(Data entries)
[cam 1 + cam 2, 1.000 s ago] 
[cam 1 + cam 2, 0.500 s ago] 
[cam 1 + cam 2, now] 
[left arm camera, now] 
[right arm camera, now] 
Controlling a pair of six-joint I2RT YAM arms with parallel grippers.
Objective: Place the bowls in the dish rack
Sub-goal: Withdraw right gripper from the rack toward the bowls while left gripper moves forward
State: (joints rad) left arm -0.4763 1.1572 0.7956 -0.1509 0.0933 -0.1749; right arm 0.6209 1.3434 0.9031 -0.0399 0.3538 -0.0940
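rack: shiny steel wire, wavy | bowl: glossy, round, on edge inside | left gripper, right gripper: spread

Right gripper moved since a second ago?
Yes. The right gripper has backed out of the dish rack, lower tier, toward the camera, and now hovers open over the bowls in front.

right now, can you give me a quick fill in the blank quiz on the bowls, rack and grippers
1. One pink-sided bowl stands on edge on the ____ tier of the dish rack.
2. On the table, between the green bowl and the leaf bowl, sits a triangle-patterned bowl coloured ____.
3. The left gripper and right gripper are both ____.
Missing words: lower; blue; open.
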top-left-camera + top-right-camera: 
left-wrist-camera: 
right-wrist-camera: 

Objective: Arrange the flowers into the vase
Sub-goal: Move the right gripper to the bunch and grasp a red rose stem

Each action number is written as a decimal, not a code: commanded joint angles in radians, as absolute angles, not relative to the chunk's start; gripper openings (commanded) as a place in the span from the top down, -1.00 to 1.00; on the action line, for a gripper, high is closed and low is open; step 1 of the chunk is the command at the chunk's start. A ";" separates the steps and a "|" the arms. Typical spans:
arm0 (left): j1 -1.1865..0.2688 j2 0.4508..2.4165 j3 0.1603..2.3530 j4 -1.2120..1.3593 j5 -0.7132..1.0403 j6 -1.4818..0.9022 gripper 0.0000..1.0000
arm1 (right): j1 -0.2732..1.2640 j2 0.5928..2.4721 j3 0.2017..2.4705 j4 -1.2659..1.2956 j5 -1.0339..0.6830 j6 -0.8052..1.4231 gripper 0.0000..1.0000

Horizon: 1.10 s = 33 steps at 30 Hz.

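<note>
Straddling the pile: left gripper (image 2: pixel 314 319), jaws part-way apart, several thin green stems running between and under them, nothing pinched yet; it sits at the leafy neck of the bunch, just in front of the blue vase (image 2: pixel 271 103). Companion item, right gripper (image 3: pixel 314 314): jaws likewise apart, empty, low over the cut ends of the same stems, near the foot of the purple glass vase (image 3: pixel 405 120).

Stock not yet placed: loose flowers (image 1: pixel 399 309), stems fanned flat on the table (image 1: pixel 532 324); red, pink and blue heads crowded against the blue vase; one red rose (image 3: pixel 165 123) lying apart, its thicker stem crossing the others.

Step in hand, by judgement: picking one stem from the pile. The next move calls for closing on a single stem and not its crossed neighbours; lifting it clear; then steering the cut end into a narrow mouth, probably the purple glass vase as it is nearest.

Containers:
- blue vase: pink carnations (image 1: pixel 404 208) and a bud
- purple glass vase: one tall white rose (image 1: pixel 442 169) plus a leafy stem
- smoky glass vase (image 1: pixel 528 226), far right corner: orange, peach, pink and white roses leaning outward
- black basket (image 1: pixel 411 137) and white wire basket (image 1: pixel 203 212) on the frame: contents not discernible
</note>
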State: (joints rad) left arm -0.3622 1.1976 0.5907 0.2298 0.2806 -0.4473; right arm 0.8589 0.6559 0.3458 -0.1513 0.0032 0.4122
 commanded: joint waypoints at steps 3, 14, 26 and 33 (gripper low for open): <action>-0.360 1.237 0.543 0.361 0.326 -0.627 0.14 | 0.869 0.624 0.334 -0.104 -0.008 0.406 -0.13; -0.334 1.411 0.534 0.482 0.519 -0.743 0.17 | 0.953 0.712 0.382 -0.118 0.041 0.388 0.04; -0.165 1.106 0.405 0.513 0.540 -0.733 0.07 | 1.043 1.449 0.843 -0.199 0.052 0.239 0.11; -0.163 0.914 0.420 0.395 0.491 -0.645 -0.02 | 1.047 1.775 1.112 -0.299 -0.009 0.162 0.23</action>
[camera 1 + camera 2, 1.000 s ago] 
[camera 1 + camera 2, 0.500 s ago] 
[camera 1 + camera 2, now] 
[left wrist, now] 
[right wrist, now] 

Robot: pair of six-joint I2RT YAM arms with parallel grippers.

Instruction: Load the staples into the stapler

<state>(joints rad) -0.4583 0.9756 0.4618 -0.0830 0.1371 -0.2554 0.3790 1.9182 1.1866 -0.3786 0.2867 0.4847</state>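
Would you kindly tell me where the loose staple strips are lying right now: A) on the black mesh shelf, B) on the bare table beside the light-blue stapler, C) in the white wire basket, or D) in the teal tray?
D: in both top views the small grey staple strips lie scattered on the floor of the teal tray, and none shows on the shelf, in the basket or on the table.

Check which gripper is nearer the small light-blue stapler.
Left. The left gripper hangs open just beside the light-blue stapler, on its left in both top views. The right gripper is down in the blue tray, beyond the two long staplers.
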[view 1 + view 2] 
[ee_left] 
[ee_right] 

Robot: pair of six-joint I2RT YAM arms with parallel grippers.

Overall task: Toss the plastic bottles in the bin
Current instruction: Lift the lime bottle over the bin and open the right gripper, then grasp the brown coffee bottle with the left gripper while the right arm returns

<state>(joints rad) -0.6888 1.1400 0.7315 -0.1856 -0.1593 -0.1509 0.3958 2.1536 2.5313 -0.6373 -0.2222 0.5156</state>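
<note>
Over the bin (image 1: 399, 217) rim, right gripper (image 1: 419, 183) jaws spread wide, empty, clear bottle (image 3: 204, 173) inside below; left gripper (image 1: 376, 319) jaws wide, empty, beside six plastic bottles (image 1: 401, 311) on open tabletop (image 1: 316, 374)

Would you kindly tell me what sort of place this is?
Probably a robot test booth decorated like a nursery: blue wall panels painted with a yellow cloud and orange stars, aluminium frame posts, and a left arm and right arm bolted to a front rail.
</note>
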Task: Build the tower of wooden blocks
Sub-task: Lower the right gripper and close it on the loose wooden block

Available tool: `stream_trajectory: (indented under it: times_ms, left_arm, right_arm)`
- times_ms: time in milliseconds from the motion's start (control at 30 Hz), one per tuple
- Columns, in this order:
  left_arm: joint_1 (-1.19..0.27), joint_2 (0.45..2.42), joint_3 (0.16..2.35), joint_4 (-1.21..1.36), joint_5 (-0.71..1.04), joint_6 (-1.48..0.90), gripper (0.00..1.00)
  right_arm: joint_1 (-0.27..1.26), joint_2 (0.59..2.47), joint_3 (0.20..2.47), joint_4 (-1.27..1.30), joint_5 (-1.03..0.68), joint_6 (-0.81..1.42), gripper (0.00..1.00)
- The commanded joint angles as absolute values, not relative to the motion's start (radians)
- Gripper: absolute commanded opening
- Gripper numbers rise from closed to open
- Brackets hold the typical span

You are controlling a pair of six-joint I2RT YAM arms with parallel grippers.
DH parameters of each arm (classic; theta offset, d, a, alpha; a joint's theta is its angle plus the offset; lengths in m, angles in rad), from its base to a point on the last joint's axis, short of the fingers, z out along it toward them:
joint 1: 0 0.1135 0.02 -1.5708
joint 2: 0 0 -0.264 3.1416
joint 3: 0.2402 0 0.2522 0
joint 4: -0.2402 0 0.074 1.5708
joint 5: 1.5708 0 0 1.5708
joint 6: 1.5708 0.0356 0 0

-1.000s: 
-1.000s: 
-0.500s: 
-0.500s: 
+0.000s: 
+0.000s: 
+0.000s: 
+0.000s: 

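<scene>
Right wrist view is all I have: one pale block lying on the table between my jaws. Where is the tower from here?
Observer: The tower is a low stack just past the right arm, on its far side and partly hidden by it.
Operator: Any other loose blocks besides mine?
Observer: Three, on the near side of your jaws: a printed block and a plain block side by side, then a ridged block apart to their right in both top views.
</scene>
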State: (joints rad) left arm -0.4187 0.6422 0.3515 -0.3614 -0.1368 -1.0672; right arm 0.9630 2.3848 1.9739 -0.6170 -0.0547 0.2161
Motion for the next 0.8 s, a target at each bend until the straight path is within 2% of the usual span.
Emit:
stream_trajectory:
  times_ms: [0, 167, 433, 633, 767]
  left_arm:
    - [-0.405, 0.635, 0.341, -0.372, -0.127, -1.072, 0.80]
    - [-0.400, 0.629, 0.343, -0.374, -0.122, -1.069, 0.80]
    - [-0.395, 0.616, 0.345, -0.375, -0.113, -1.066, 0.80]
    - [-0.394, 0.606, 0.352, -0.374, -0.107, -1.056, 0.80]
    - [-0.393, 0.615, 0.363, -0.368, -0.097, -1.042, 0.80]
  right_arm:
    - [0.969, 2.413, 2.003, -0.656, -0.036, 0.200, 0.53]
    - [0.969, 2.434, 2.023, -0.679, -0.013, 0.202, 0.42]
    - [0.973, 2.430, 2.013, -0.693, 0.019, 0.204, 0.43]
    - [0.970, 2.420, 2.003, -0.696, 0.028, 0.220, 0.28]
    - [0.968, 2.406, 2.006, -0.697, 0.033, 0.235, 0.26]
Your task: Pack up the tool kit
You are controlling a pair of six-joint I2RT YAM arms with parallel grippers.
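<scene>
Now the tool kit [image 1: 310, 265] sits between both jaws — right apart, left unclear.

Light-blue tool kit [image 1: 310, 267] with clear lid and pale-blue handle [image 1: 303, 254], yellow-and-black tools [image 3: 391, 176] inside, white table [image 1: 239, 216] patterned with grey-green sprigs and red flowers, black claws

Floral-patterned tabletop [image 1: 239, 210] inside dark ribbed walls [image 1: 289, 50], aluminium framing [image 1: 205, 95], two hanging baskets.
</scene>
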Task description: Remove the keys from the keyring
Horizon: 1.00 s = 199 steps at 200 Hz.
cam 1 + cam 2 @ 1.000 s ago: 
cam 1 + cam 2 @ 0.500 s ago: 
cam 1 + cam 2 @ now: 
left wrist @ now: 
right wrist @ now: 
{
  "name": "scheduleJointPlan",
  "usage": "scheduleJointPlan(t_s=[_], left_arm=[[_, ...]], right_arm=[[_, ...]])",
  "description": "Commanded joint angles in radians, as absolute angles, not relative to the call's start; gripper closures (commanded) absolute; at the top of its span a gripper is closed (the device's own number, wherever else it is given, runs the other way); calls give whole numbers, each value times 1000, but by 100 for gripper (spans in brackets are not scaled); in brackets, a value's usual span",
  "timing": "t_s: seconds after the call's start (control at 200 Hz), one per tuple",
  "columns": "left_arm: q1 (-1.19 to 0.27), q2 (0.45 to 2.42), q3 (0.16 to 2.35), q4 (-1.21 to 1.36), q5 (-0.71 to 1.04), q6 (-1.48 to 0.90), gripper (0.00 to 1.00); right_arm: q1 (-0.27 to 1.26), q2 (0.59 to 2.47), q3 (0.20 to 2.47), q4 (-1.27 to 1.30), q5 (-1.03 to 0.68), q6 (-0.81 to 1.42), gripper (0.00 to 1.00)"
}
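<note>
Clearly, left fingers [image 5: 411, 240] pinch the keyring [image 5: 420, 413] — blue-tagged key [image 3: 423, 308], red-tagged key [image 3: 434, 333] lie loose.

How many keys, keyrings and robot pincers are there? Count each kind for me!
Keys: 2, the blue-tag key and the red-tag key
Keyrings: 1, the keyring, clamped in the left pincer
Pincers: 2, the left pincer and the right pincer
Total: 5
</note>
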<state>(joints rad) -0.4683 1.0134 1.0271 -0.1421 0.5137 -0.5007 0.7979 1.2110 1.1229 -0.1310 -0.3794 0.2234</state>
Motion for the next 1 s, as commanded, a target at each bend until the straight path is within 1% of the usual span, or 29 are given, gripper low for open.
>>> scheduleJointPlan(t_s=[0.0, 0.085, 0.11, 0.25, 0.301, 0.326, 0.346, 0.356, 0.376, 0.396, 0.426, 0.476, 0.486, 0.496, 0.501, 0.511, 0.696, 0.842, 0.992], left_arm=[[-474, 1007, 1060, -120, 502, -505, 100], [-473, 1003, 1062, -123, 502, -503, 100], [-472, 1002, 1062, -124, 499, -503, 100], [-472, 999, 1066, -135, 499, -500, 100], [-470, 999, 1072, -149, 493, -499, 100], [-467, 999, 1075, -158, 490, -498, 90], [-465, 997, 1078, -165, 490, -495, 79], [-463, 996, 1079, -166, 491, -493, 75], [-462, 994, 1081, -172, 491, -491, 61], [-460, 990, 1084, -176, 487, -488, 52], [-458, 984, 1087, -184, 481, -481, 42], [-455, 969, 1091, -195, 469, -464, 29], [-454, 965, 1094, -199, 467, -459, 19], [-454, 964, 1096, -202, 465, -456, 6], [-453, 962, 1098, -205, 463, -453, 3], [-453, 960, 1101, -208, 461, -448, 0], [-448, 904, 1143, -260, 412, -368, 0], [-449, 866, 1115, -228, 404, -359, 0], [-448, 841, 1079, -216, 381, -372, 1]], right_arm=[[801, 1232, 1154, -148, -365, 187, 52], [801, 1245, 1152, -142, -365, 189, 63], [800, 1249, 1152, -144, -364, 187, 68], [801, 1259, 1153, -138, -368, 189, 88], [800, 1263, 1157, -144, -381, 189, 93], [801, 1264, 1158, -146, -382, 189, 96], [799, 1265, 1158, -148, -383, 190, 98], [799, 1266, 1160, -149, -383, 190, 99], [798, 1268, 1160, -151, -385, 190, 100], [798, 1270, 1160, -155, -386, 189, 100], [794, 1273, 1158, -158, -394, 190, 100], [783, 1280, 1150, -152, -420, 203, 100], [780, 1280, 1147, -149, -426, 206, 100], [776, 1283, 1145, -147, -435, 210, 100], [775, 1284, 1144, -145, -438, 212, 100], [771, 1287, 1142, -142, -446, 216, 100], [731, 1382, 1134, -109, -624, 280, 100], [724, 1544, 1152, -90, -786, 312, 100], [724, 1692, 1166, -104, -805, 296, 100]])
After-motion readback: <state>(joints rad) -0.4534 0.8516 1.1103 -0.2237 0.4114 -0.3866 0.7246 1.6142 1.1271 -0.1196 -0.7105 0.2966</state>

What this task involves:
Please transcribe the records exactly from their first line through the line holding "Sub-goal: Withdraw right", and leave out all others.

Solution to the problem:
[cam 1 + cam 2, 1.000 s ago] 
[cam 1 + cam 2, 0.500 s ago] 
[cam 1 + cam 2, now] 
[left arm camera, now] 
[right arm camera, now] 
Controlling a pair of six-joint I2RT YAM arms with parallel grippers.
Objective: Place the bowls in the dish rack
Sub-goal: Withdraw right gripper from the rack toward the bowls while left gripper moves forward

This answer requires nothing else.